Task description: When you reach the line containing "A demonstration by" in the data below, begin returning lines exactly as written, and stop once the line containing "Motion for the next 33" has been returned.

Provided entries:
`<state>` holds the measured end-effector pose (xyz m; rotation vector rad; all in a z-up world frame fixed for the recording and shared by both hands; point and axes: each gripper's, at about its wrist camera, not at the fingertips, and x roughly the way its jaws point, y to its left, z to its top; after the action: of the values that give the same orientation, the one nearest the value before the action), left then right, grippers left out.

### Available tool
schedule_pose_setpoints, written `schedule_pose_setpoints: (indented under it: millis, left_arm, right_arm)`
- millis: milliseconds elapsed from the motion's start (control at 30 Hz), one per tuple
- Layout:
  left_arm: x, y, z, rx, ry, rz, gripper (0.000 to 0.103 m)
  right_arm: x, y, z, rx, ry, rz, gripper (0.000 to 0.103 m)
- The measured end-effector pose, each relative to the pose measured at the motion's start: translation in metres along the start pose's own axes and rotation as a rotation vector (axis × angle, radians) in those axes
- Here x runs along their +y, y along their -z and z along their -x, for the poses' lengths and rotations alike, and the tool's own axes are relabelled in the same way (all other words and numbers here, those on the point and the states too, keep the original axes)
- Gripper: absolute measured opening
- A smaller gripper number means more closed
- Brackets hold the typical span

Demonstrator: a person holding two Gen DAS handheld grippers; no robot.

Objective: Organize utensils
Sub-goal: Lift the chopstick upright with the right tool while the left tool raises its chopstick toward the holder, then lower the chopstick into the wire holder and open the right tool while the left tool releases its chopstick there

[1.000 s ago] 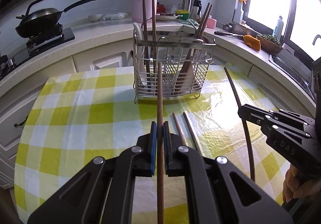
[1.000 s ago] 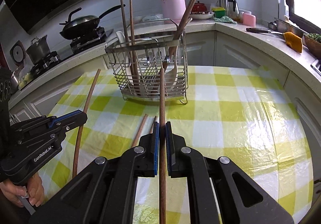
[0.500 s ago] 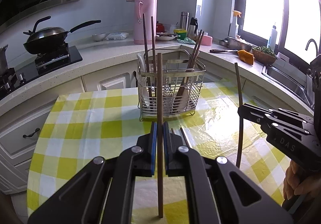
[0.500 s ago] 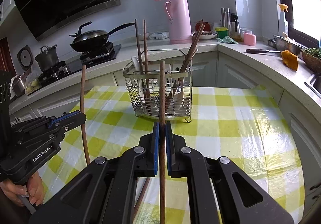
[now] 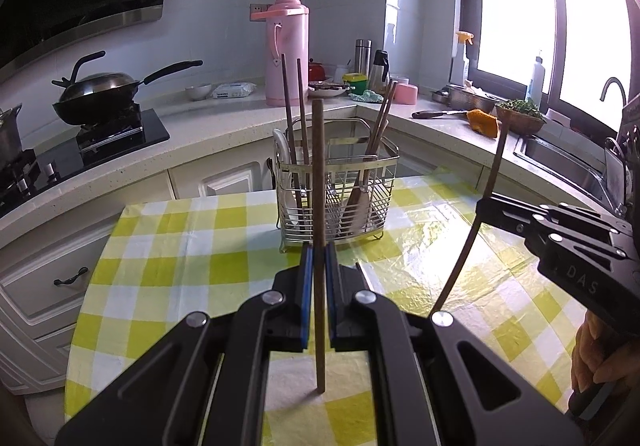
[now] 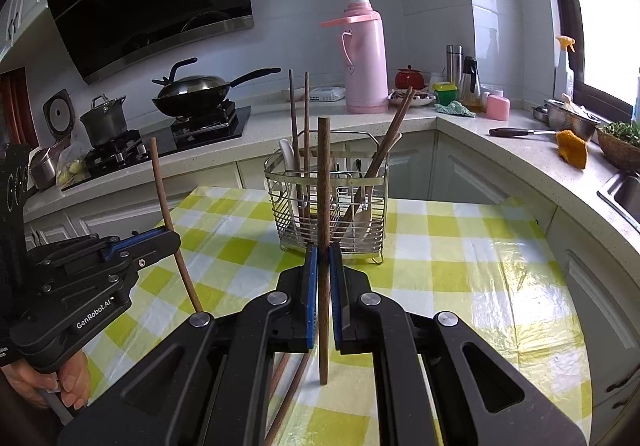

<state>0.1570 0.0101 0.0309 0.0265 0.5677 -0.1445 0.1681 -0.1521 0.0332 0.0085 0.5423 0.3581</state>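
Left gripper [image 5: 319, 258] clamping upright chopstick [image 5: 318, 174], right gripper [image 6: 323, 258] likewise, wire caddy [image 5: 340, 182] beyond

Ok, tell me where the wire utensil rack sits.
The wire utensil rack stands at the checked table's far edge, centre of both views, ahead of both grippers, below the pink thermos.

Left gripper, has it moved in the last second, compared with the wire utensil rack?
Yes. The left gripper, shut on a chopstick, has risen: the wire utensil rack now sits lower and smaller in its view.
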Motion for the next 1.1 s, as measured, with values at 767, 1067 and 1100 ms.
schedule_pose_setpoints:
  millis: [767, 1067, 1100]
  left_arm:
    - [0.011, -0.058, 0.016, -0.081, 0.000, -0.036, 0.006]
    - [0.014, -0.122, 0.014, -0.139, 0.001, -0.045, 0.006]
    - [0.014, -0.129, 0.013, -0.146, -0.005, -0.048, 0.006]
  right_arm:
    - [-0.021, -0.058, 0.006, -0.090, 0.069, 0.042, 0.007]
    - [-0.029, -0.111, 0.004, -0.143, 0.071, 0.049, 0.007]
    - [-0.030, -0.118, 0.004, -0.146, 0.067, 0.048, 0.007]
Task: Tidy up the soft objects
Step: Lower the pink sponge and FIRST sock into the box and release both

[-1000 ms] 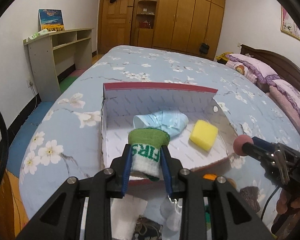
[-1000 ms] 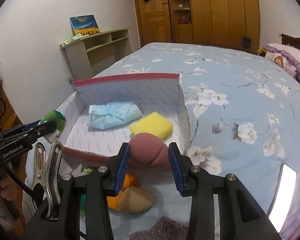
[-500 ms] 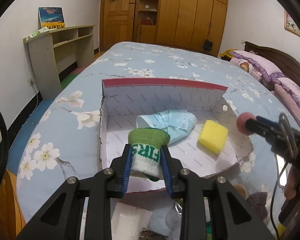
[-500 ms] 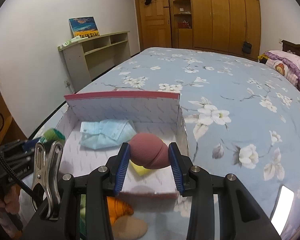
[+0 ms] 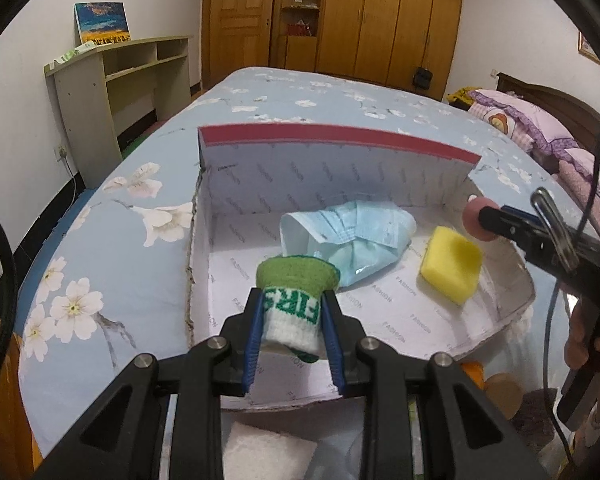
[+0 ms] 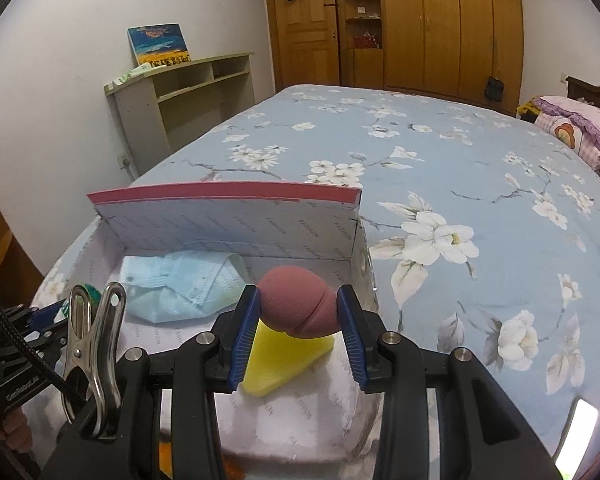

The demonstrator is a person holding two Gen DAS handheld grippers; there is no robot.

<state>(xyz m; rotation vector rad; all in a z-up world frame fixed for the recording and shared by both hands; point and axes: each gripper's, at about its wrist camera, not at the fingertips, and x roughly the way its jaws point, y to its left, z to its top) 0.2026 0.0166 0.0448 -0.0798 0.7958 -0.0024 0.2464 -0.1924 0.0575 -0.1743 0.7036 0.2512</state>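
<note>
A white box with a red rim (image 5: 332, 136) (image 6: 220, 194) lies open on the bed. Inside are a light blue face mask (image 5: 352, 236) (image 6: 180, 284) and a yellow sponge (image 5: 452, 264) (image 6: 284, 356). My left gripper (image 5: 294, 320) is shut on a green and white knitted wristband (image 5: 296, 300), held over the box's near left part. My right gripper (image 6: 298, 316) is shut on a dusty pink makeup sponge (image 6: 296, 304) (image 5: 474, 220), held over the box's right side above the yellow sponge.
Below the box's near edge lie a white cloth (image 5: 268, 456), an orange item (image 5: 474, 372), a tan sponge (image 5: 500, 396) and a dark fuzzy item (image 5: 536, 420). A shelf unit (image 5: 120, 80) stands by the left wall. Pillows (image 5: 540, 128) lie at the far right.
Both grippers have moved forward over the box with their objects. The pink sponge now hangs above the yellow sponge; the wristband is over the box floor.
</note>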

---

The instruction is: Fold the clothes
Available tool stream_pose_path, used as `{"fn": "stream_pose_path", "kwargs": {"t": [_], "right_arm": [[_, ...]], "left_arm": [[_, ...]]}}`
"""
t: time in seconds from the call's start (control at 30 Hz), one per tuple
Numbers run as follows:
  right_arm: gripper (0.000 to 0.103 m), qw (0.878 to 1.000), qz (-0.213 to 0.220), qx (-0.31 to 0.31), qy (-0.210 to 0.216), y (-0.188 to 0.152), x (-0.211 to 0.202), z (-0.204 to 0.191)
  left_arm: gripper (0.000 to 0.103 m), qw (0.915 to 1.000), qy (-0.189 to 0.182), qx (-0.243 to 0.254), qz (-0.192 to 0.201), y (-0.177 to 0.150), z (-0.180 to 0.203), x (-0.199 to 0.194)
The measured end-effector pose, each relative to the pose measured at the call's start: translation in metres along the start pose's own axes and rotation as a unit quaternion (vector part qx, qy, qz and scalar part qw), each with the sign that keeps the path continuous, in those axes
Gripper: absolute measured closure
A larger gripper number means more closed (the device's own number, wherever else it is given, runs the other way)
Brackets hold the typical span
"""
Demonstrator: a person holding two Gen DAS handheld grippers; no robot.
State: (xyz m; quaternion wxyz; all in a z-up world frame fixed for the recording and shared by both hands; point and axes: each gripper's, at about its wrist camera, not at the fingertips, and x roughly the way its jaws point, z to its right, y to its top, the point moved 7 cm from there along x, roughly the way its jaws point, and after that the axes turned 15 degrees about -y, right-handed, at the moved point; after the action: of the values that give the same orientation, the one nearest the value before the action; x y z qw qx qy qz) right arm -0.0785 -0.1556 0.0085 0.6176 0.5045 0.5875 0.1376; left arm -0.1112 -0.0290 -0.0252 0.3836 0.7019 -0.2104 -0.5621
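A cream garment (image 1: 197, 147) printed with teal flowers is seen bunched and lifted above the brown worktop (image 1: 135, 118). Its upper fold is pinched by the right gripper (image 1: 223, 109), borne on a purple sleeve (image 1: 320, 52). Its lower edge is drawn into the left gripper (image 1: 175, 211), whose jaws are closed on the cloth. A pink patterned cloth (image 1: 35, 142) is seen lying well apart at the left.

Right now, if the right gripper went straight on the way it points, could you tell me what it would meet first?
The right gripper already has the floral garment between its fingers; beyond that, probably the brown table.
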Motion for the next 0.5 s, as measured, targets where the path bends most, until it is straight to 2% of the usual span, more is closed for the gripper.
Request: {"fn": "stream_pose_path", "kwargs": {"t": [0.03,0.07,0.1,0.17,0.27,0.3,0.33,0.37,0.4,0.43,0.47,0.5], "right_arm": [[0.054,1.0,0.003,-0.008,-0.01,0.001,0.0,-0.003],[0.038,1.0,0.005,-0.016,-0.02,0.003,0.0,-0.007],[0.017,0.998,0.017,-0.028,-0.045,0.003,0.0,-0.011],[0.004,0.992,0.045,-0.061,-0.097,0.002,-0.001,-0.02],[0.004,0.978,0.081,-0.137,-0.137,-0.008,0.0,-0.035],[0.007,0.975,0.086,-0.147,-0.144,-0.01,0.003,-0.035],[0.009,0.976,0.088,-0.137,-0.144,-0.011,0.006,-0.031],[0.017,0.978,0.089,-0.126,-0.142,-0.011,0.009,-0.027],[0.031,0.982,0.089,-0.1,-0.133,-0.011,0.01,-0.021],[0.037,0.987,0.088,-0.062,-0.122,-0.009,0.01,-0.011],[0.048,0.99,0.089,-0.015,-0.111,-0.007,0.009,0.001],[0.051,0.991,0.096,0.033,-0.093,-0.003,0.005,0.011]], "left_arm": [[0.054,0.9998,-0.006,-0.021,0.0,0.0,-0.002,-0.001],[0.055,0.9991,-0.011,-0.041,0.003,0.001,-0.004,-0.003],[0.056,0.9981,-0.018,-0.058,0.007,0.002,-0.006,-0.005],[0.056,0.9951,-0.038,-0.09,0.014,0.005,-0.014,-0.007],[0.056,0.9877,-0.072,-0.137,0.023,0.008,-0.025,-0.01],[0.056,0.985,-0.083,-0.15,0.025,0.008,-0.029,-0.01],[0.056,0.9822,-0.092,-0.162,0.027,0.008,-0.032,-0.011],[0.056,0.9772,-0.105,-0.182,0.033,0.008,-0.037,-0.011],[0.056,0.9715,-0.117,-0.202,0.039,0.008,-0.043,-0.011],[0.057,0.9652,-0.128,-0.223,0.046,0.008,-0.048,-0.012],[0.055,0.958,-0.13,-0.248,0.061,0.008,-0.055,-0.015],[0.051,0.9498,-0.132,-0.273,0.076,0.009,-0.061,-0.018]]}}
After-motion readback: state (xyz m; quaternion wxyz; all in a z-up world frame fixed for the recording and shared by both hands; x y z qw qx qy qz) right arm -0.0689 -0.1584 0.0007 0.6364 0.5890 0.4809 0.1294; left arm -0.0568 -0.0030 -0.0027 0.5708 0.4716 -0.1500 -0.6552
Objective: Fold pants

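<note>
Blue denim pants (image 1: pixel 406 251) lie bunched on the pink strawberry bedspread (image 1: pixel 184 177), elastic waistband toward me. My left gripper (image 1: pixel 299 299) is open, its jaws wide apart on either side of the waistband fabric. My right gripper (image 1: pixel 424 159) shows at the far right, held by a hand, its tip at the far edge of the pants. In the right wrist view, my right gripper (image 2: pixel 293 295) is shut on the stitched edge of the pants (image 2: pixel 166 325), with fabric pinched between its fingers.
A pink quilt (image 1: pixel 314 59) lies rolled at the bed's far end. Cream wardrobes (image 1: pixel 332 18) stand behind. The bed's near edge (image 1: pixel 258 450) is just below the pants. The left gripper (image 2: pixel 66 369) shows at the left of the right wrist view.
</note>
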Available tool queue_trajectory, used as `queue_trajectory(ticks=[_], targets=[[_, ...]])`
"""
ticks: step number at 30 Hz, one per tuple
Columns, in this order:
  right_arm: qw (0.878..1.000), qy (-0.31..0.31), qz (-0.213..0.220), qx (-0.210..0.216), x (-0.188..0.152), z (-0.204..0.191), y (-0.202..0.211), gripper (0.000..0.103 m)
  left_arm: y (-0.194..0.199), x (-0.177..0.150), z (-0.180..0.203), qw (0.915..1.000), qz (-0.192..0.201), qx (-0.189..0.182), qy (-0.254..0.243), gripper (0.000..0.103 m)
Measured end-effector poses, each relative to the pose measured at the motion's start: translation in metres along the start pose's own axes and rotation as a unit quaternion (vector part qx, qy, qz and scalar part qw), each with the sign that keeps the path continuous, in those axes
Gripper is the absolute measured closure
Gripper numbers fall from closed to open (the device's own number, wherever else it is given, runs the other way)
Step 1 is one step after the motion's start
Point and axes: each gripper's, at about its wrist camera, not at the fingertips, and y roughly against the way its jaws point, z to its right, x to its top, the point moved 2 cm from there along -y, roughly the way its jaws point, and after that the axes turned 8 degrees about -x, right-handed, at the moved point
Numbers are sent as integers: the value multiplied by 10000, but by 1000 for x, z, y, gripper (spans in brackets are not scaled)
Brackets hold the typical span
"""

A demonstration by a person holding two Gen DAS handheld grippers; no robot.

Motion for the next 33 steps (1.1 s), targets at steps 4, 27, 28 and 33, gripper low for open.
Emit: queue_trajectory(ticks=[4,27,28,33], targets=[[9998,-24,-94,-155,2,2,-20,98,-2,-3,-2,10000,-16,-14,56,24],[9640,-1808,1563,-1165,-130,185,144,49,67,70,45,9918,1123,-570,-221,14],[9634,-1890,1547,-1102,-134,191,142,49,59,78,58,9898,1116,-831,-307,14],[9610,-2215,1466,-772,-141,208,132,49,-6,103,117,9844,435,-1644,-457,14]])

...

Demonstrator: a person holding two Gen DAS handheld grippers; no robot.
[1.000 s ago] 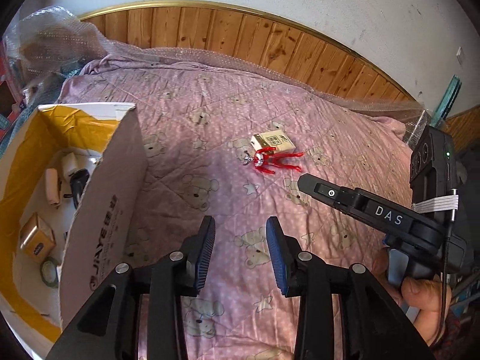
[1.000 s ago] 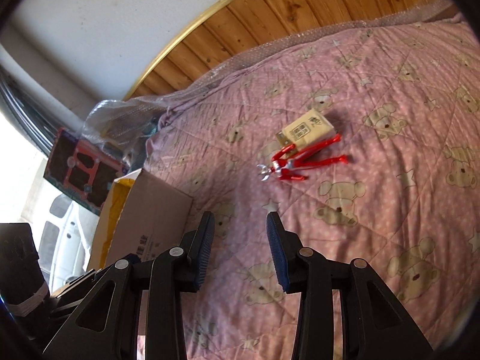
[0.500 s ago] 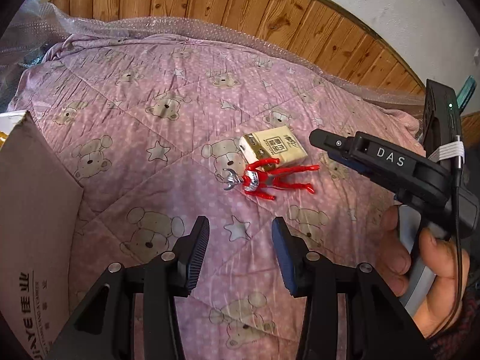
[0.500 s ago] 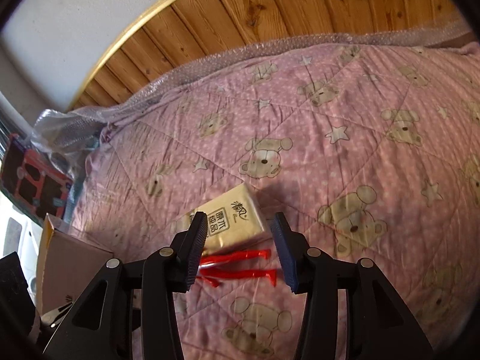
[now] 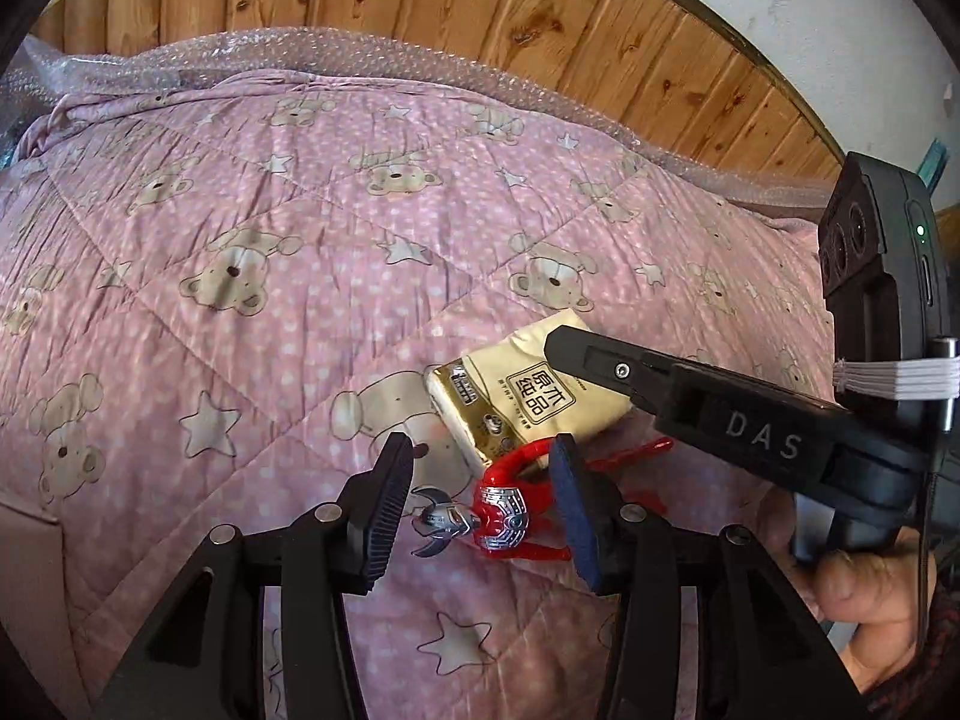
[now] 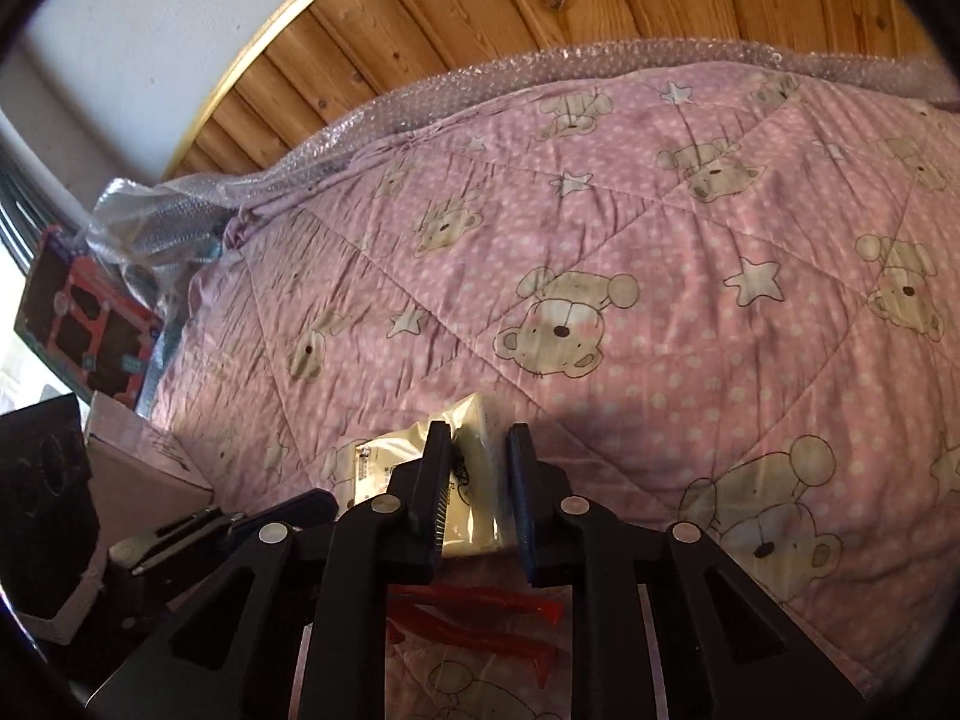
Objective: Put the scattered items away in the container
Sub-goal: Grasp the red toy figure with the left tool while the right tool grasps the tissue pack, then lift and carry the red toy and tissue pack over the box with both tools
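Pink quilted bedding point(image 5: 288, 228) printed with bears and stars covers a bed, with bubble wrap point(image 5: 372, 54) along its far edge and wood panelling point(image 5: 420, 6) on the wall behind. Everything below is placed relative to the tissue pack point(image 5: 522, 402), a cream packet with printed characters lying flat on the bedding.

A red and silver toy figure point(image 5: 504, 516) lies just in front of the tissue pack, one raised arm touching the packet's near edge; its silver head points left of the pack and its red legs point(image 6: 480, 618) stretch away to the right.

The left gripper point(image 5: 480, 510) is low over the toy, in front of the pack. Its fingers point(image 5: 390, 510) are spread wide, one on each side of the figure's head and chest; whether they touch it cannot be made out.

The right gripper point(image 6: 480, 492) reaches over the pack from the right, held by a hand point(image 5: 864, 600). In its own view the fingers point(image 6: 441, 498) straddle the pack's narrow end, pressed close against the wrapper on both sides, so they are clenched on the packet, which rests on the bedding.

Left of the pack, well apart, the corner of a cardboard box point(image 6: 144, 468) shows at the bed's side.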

Your solution:
A demonstration by a person holding two Gen DAS handheld grippers; no robot.

Motion for the next 33 steps (1.1 s), targets at steps 4, 27, 28 and 33, gripper low for open.

Nothing else is needed for the answer.